Tiago Bettencourt lamenta “uniformização da música pop” e espera mais exigência do público

É o final do concerto e Tiago Bettencourt lança para o ar vários papéis que cobrem o chão do palco, onde o público tinha escrito os seus "discos pedidos", como se fossem confetis de uma grande festa. O músico que recusa interpretação megalómanas das suas canções, é o mesmo que, a certo ponto do concerto diz, sobre uma canção, que "esta é sobre cura, ou sobre o que vocês quiserem". Cura, aliás, palavra que afirma "ser tão bonita", mas que anda deturpada pelos "esoterismos".

João Basto
19 Set. 2024 4 mins

Em 2019, ainda antes da pandemia, lançou o álbum “2019 – Rumo ao Eclipse”, onde parece que existe uma flutuação permanente entre uma entrega e confiança profunda (com as músicas como “Viagem” e “Manhã”) e uma revolta misturada com denúncia da hipocrisia e procura de autenticidade (com o verso “quero ser mais do que ser só para mostrar” da música “Lança”). Tiago Bettencourt confirmou que, naquela altura, “já se sentia a hipocrisia a crescer” que, mais tarde, “deu origem a este extremar do mundo”. “Essa hipocrisia vem não sei de quantos sítios diferentes, desde a perda de valores total à noção da realidade ou de caráter”, considerou, caracterizando umas músicas “mais venenosas”. No entanto, de música para música, “do veneno vai nascer, água para caminhar”. “Em algumas canções aproveitei esse veneno e noutras, deixei que essa fase passe porque, se não enfrentarmos aquilo que nos deixa triste, nos mete medo e nos faz hesitar, acabamos por não distinguir absolutamente nada”, disse, defendendo que “a resposta está sempre na aceitação” de todos os estágios (bons e maus) da vida de uma pessoa ao invés da revolta. “Obviamente que o alimento disto é que as pessoas se identifiquem com a música mas, quando escrevo, é para me lembrar disso para saber lidar com as minhas emoções”, confidenciou.

O que escreve é o que sente na sua pele. “Escrevo sobre o que vejo e sinto no meu dia-a-dia. Tanto posso estar a falar de mim como de pessoas que vejo”, explicou, comparando as suas músicas, mais concretamente, a “Ameaça”, a fotografias. “As minhas músicas descrevem fotografias. São momentos quase pausados… Acontece naquele momento em que ainda não aconteceu, mas está quase a acontecer. Acontecendo ou não, somos mais que esta ameaça”, especificou. 

Com mais de 20 anos de carreira, Tiago Bettencourt passou ainda pela banda os Toranja. Muitas pessoas perderam-lhe o rasto e, quando o encontram em festas mais populares, associa-o logo à “Carta”. A música que a maior parte do público, que não conhece o resto do seu reportório, pede para tocar. Com o “trauma” ultrapassado, o cantor garante que conhece o público que o “mantém vivo”. “São aquelas que continuam a vir aos meus concertos para ouvir o resto do reportório. Aliás, vou fazer uma tour a solo onde o conceito é pedir às pessoas para fazerem o reportório. É uma coisa que faço muito em concertos de auditórios. Pergunto o que querem e as pessoas pedem tudo quanto existe. Portanto, quem me pede só essa música, é realmente sinal que não conhece mais nada”, referiu, admitindo, entre risos, que manda a piada em alguns espetáculos porque gosta de “tirar as pessoas do lugar”.
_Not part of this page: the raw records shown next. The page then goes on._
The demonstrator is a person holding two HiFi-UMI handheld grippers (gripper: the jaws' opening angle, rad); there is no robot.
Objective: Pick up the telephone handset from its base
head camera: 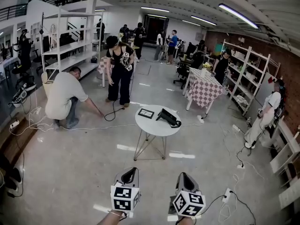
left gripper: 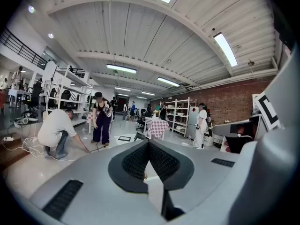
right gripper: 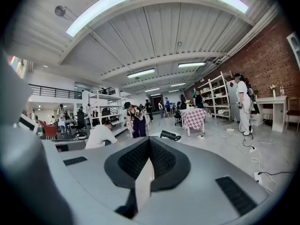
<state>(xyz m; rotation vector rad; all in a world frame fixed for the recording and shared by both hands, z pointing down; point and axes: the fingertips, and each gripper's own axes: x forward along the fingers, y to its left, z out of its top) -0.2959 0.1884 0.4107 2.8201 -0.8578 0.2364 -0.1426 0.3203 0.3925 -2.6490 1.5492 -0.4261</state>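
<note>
While held low at six o'clock of the head view, side by side and aimed toward twelve with a slight downward tilt: left gripper (head camera: 129, 172) and right gripper (head camera: 184, 176). Jaws of each pressed together, pads meeting at the tip, nothing between them. Same reading up close in the left gripper view (left gripper: 148, 143) and the right gripper view (right gripper: 150, 142).

Straight ahead at twelve o'clock, well apart from both claws: round white table (head camera: 152, 127) on thin metal legs. On its top toward two o'clock, black telephone (head camera: 168, 118), handset lying on its base as far as can be made out. Toward ten o'clock of the same top, flat black-framed panel (head camera: 146, 113), apart from the telephone.

Just above the closed tips in the right gripper view, toward one o'clock: telephone (right gripper: 169, 135) again, small and dark. Only a small dark shape for it near the tips in the left gripper view.

Around the table in the head view:
- At nine o'clock, crouching person in white shirt (head camera: 63, 97), one arm reaching down to the floor.
- At eleven o'clock, standing person in black (head camera: 119, 74), bent forward.
- At two o'clock, checked tablecloth (head camera: 202, 90).
- At three o'clock, person in white (head camera: 266, 116) near open shelving.
- At four o'clock, loose cables (head camera: 239, 158) on the grey floor.
</note>
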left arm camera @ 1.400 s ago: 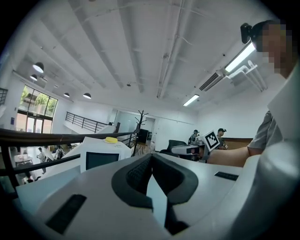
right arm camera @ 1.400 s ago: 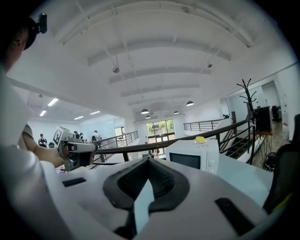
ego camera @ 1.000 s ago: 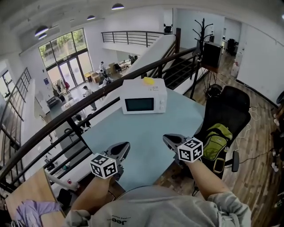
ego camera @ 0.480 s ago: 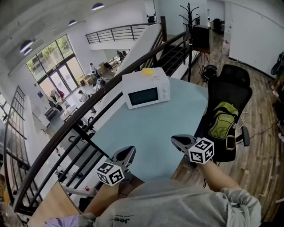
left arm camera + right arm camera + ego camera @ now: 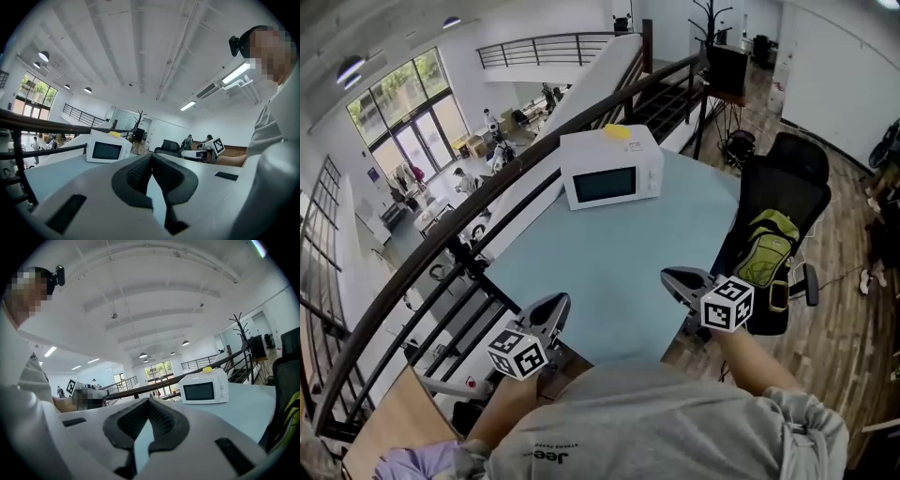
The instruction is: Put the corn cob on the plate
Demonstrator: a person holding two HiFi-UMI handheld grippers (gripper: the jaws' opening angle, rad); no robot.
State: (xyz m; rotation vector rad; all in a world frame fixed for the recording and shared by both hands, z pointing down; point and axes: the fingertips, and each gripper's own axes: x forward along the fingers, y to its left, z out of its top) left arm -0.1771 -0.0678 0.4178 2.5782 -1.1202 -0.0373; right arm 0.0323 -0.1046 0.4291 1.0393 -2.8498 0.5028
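While left gripper (image 5: 555, 302) and right gripper (image 5: 671, 278) hang closed, the corn cob (image 5: 616, 131) tops far-off microwave (image 5: 609, 180).

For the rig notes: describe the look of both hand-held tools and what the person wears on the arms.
The left tool and right tool are grey, rounded shells with dark ribbed pads. Each carries a white cube printed with black square markers. No cables show. The person wears a grey short-sleeved shirt.
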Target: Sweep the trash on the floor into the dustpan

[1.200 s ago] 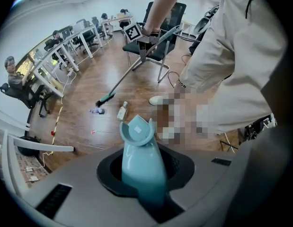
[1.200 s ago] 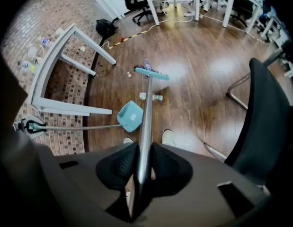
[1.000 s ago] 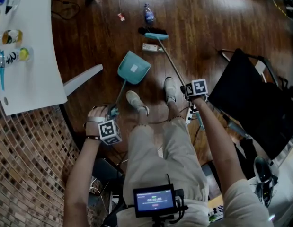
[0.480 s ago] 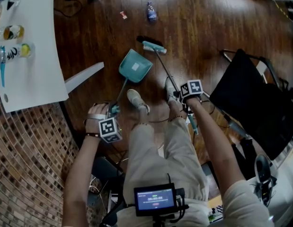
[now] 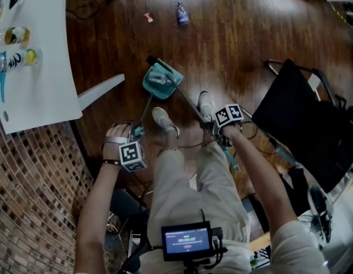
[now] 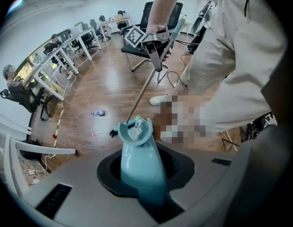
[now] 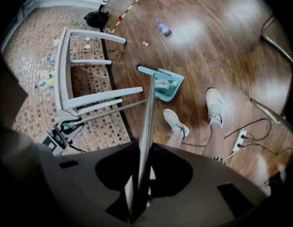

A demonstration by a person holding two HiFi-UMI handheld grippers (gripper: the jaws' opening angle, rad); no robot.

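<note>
Dustpan (image 5: 153, 89) handle clamped in left gripper (image 5: 136, 133); pan rested on floor ahead of feet. Broom (image 5: 187, 98) stick clamped in right gripper (image 5: 215, 128), slanted toward pan, brush head laid at pan mouth. Bottle (image 5: 181, 14) and wrapper (image 5: 147, 18) seen well beyond pan, judged reachable by broom alone.

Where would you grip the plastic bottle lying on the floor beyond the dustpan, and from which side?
Probably mid-body, from above: the plastic bottle lies flat on the wooden floor, well clear of the dustpan, so jaws can straddle its narrow width.
</note>
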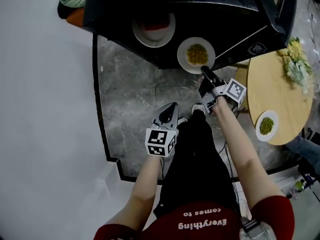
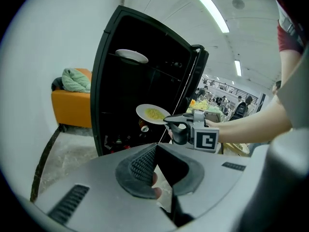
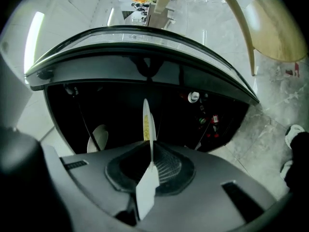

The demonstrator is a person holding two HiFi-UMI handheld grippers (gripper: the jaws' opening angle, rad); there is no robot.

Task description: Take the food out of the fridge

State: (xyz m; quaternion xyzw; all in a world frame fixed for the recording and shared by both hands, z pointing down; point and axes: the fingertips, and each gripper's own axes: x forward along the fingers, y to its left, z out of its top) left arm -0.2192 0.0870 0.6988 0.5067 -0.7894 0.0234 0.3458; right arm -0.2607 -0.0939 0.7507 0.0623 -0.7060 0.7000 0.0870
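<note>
Plate of yellow food [image 1: 196, 54] sits at the open black fridge's [image 1: 210, 9] mouth, its rim pinched in the right tongs [image 1: 204, 71]. Left tongs [image 1: 172, 106] are closed and empty over the grey marble floor [image 1: 130, 94]. Round wooden bench [image 1: 270, 81] on the right carries a plate of green food [image 1: 267, 125].

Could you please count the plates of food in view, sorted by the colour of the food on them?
Red-food plate, on a shelf in the fridge: 1
Yellow-food plate, gripped by the right claw: 1
Green-food plate, on the round wooden table: 1
Total: 3
</note>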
Aliado a esta realidade, existe também a tendência para o empobrecimento musical que “está à vista de todos”. “Só não ouve quem não quer”, respondeu de imediato, recordando que, na viagem até Viana do Castelo, viu as atuações do Music Video Awards. Um acontecimento “incrível”, onde tinha “a melhor música do mundo”, com “os melhores artistas” a atuarem. Hoje, “as atuações são todas iguais”. O que muda é “a personagem que está à frente”. “Há uma uniformização da música pop. E é uma pena, porque a música pop não precisa de ser toda igual”, lamentou, responsabilizando a internet. “Houve uma fatia de mercado discográfico que desapareceu e as editoras ficaram muito mais desesperadas, dando origem à privatização de determinadas soluções”, apontou. 

Tiago Bettencourt quer que o público exija “mais um bocadinho”. “Essa iniciativa não vai vir das editoras, nem das rádios generalistas. A partir  do momento que as rádios generalistas perguntam a um grupo de pessoas, que não percebem nada de música, se gostam ou não gostam de uma música e só aí é que vai parar à rádio, o filtro não está propriamente certo e a qualidade vai obviamente decrescer”, atirou, salientando: “A minha esperança, um bocado inocente e romântica, é que o público, a certa altura, exija mais.”